YOUR INSTRUCTIONS: Transcribe exactly everything in the data below from the line containing "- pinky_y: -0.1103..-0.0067" down to the line containing "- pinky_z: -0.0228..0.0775", both lines included and nothing further.
──────── DATA EXCERPT
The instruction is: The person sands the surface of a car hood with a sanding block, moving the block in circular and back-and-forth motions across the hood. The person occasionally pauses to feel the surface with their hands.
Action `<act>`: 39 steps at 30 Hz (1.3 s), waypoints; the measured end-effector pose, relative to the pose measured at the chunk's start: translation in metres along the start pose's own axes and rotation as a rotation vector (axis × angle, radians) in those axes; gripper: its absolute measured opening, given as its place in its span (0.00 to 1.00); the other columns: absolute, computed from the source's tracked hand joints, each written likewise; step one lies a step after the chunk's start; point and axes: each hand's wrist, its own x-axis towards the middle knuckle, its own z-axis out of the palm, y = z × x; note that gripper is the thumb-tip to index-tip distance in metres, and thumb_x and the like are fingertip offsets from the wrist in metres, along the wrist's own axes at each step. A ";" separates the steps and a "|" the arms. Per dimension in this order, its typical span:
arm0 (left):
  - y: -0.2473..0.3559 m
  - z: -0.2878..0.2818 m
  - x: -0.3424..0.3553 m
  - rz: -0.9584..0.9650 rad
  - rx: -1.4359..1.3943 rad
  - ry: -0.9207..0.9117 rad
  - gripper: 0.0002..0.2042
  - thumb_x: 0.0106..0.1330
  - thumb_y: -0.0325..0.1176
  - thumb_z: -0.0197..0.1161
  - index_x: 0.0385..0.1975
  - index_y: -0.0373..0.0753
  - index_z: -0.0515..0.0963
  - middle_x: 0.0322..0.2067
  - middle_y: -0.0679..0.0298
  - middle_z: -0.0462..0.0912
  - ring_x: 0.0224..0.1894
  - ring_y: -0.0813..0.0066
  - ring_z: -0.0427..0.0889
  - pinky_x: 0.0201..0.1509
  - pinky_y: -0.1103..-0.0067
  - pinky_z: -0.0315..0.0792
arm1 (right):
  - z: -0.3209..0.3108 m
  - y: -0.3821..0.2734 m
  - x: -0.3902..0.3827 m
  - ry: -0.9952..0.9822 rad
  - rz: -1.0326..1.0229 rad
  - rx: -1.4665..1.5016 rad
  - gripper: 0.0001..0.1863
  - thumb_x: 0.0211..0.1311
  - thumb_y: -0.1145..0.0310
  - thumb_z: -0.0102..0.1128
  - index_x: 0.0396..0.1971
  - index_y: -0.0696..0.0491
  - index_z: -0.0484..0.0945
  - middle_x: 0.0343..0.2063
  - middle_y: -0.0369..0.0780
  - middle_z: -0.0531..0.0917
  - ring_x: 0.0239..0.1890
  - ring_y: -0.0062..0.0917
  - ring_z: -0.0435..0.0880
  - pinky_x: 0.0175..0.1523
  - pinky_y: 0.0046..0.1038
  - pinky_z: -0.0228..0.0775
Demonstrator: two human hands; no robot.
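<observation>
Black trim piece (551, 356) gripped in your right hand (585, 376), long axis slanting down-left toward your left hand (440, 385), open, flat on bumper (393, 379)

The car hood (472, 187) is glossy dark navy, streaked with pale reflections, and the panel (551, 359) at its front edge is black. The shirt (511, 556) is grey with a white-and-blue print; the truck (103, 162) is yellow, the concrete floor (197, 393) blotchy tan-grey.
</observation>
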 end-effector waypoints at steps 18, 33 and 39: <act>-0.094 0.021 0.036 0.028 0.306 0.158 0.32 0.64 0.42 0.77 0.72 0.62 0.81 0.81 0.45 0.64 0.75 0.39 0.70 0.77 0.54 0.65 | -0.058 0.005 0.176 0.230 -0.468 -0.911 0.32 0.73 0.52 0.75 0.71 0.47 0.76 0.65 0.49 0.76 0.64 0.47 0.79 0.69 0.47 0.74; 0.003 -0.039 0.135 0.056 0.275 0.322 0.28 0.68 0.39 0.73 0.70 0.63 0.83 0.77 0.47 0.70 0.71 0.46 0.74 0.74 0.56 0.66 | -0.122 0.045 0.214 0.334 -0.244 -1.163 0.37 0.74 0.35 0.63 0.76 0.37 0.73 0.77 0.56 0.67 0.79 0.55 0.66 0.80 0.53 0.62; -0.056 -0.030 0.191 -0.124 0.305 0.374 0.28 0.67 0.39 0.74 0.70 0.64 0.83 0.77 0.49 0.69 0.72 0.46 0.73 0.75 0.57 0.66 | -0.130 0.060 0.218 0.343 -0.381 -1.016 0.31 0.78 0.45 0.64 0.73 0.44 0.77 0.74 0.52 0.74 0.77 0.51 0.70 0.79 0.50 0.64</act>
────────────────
RESPONSE BOX:
  - pinky_y: -0.1103..-0.0067
  - pinky_z: -0.0315..0.0792
arm1 (right):
  - z: -0.3209..0.3108 m
  - y: -0.3821..0.2734 m
  - x: -0.3902..0.3827 m
  - ry: -0.9952..0.9822 rad
  - rz: -1.0326..1.0229 rad
  - rx: -1.4665..1.5016 rad
  - gripper: 0.0001..0.1863
  - thumb_x: 0.0211..0.1311
  - thumb_y: -0.1145..0.0310
  - thumb_z: -0.0102..0.1128
  - index_x: 0.0396..0.1971
  - index_y: -0.0696..0.0491
  - index_z: -0.0484..0.0945
  - middle_x: 0.0343..0.2063
  - middle_y: -0.0369..0.0780
  - middle_z: -0.0531..0.0917
  - ring_x: 0.0239..0.1890
  - ring_y: -0.0062..0.0917
  - ring_z: -0.0435..0.0880
  - pinky_x: 0.0175..0.1523
  - pinky_y: 0.0046..0.1038
  - pinky_z: -0.0228..0.0775

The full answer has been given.